Festivales como Rockalavera son la Meca de estos grupos, que generalmente tocan en pequeños lugares, como Lucy’s, al norte de la ciudad, o El Cuartel, en la colonia Juárez. A veces los festivales masivos, como el Vive Latino, tienen lugar en el escenario principal para el rockabilly, pero nunca en horario estelar. Daniela lo deja claro: “Aunque lleva muchos años en México, esta subcultura siempre ha sido pequeña en comparación con el ska, por ejemplo. Desgraciadamente es cerrada, un poco elitista, y los que están adentro son muy cuidadosos por permanecer auténticos. Lo común es que haya chicas que van a una tocada, atraídas por la estética vintage y la siguiente semana ya se volvieron ‘expertas’ en el género. O que algunos músicos formen su grupo con dos o tres ensayos. No está padre que crezca de esa manera, tan artificial.

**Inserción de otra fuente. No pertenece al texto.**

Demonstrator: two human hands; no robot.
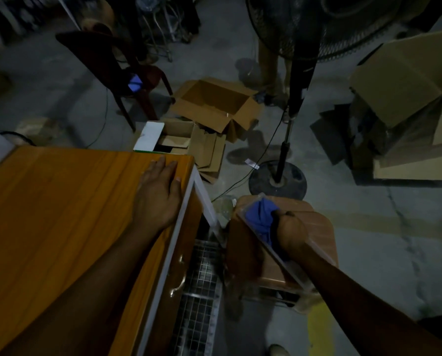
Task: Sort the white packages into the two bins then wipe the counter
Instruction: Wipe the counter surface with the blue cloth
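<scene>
My left hand (161, 191) lies flat with straight fingers on the orange wooden counter (60, 206), near its far right corner. My right hand (290, 233) grips a blue cloth (259, 218) inside a clear plastic bin (284, 265) that rests tilted on a brown stool (315, 214) to the right of the counter. No white packages show on the counter top.
On the floor beyond the counter stand an open cardboard box (214, 104) and a white-flapped box (163, 137). A standing fan with a round base (277, 179) is at centre right. More cartons (405, 98) are stacked at right, a dark chair (117, 73) at back left. A wire grid (199, 291) lies below the counter edge.
</scene>
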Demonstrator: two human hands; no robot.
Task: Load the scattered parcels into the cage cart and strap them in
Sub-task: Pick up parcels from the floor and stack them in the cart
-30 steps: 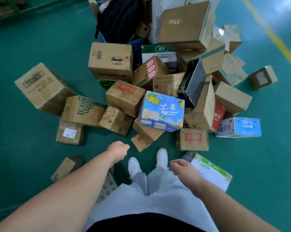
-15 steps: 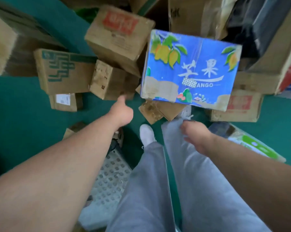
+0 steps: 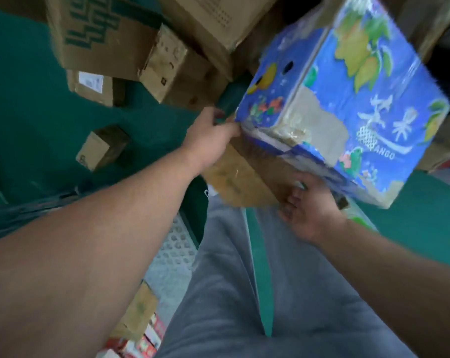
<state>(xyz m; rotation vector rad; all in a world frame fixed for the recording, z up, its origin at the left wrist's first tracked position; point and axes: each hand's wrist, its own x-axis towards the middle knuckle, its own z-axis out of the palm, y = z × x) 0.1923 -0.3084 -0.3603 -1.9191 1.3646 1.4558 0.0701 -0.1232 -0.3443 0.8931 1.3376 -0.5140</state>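
Tilted above the green floor (image 3: 24,104) among brown cartons, one green-printed (image 3: 97,29) and one with a blurred white label (image 3: 89,82), the blue box (image 3: 348,99) reading "ANGO" leans on another carton (image 3: 239,177), left hand (image 3: 213,136) gripping its corner, right hand (image 3: 309,210) spread beneath.

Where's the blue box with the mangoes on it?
Head view, upper right: the blue mango box is tilted, the left hand gripping its near corner, the right hand under its lower edge, a plain brown box just beneath it.
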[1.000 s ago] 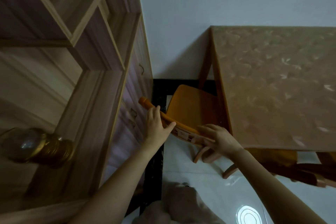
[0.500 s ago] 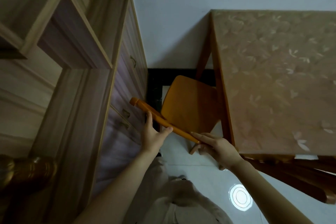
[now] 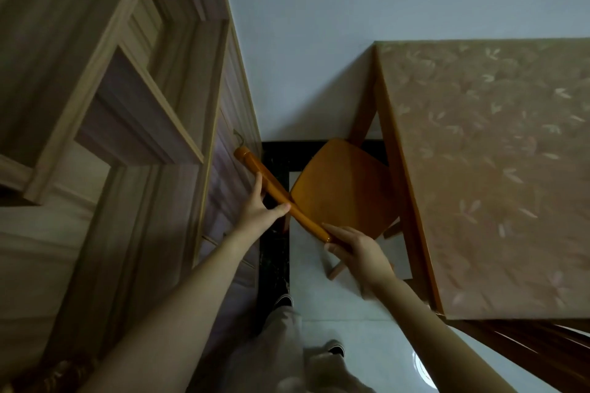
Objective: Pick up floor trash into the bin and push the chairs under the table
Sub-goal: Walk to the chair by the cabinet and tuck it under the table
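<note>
Shoes (image 3: pixel 284 299) on pale floor (image 3: pixel 322 293), nearest; left hand (image 3: pixel 258 210) gripping the chair (image 3: pixel 343 190) top rail (image 3: pixel 277 192) at mid-length, thumb hooked around it; right hand (image 3: pixel 357 248) curled round the rail's near end; the chair stands between the wooden shelf unit (image 3: pixel 127 112) and the table (image 3: pixel 485 175), its seat partly tucked under the table's left edge; wall (image 3: pixel 319 16) behind.
</note>
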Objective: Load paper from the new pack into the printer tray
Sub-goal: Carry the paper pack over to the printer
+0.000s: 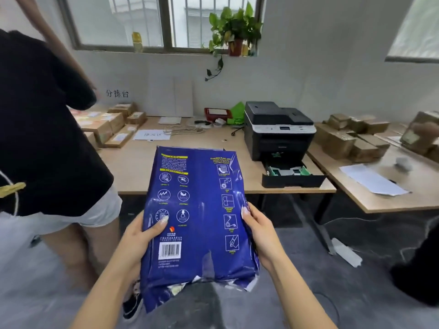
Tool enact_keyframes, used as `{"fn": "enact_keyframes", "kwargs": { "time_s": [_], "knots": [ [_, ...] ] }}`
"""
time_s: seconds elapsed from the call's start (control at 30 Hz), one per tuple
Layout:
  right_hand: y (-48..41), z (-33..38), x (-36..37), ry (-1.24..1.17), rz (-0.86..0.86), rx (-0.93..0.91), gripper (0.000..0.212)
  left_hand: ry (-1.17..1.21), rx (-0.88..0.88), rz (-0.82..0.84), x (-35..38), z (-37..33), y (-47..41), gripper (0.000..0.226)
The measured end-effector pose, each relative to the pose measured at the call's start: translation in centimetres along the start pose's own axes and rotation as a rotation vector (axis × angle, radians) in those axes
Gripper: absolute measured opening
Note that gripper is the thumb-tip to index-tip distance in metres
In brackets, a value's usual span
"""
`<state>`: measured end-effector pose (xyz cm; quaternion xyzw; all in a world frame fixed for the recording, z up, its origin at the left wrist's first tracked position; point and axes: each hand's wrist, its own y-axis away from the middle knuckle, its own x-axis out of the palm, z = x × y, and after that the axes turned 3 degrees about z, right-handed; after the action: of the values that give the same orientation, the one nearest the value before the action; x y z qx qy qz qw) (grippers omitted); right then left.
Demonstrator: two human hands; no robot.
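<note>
I hold a blue paper pack [197, 210] upright in front of me, its printed back with a barcode facing me. The wrapper is torn along its bottom edge. My left hand [140, 236] grips the pack's left side, thumb on its face. My right hand [261, 231] grips the right side. A black and white printer [278, 129] stands on the wooden table [147, 162] beyond the pack, to the right. Its black paper tray [292, 174] is pulled out toward the table's front edge, and no paper shows in it.
A person in a black shirt [40, 129] stands close on my left. Cardboard boxes [111, 127] are stacked at the table's left. A second table [389, 186] at right holds more boxes and loose white sheets [373, 179]. A potted plant [235, 32] sits on the windowsill.
</note>
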<state>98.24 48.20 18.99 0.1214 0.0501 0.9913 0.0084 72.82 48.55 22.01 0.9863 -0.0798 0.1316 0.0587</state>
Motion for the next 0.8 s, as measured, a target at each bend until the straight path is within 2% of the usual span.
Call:
{"fn": "enact_keyframes", "kwargs": {
  "time_s": [0.07, 0.13, 0.3, 0.43, 0.67, 0.8],
  "knots": [
    [-1.0, 0.9, -1.9, 0.009, -0.020, -0.017, 0.031, 0.019, -0.001, 0.022, 1.9, 0.3, -1.9, 0.053],
    [-2.1, 1.6, -3.5, 0.010, -0.044, -0.027, 0.030, 0.009, -0.009, 0.035, 3.3, 0.6, -3.8, 0.066],
    [-5.5, 2.3, -6.4, 0.014, -0.109, -0.024, 0.030, 0.016, -0.066, 0.078, 5.5, 1.5, -8.8, 0.068],
    [-9.4, 2.2, -7.6, 0.030, -0.180, -0.022, 0.029, 0.043, -0.106, 0.113, 5.8, 2.2, -13.9, 0.045],
    [-16.5, 2.0, -8.3, 0.054, -0.287, 0.007, 0.033, 0.048, -0.155, 0.156, 5.1, 2.8, -22.9, 0.032],
    [-20.2, 2.5, -9.4, 0.060, -0.323, 0.006, 0.025, 0.019, -0.164, 0.165, 5.7, 2.7, -27.2, 0.031]
  ]
}}
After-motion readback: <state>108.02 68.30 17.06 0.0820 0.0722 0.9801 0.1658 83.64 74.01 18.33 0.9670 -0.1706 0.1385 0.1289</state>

“Ese fenómeno pasa en todos los movimientos musicales desde el metal hasta la bachata, no hay una manera correcta de adentrarse más que siendo un advenedizo”, contesto. “Sí, es la gran ironía —responde Dany—. Queremos que la escena crezca, que haya más festivales, pero hay muchos rockabillies adentro que no quieren que esto se vuelva el mainstream. Siempre buscan la exclusividad, ¿cómo va a crecer así?”

Pido una cerveza y oigo a unos tipos junto a mí señalando a Daniela: “Mira, ella vino disfrazada como Marilyn, tómale una foto”. Casi estuve a punto de decir “no, así es ella”, pero supongo que es algo que ha oído miles de veces, así que me resigno. De fondo suena “It’s good to be alive”, de Imelda May. Supongo que eso resume la escena rockabilly: es bueno estar vivo, solo porque sí.